= PROBLEM DETAILS =
Identify each line below that contains the word "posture", and copy it out.

****************************************

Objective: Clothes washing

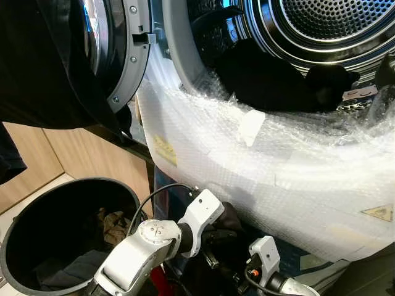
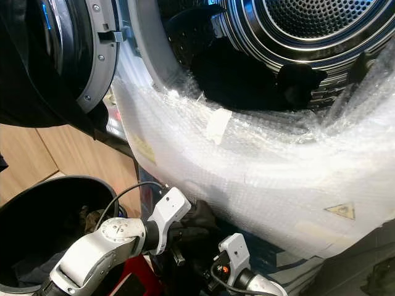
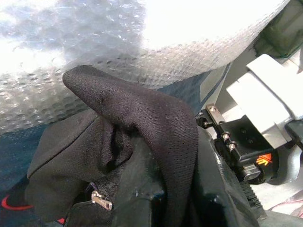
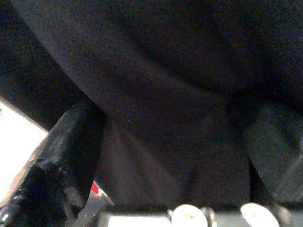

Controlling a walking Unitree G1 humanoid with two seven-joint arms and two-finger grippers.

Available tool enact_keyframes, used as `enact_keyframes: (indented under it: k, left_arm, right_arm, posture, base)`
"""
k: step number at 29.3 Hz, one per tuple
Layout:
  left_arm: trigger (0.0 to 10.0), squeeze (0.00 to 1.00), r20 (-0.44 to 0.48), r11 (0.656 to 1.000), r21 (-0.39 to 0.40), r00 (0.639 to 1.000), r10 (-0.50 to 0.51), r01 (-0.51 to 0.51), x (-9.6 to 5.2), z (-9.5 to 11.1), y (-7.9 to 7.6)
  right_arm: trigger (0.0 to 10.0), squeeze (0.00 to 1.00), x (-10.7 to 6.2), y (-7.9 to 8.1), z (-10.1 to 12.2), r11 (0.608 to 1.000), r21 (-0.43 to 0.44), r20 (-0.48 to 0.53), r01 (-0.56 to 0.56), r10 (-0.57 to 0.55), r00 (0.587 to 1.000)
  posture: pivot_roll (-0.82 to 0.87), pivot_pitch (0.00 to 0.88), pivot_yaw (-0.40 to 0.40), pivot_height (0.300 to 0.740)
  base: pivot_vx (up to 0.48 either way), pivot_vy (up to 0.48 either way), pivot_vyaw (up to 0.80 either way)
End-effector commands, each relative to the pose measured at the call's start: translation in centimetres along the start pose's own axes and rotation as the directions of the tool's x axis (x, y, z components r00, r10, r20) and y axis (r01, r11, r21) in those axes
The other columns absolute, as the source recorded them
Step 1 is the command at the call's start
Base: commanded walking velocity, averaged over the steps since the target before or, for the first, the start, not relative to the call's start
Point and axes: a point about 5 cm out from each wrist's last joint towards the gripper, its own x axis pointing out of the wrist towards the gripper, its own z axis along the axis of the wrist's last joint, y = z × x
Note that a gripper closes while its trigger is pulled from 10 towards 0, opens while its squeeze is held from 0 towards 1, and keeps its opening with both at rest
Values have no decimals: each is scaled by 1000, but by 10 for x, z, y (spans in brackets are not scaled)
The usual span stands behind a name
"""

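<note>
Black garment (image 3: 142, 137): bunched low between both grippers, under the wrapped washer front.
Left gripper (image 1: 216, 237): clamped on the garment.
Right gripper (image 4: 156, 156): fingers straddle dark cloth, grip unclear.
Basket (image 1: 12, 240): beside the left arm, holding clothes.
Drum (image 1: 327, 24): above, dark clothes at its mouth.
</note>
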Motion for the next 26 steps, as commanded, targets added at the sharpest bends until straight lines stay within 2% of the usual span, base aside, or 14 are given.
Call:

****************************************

= EXPECTED OUTPUT =
Available tool enact_keyframes, used as `enact_keyframes: (indented under it: k, left_arm, right_arm, posture, base)`
  posture: pivot_roll (-0.82 to 0.87), pivot_pitch (0.00 to 0.88), pivot_yaw (-0.40 to 0.40), pivot_height (0.300 to 0.740)

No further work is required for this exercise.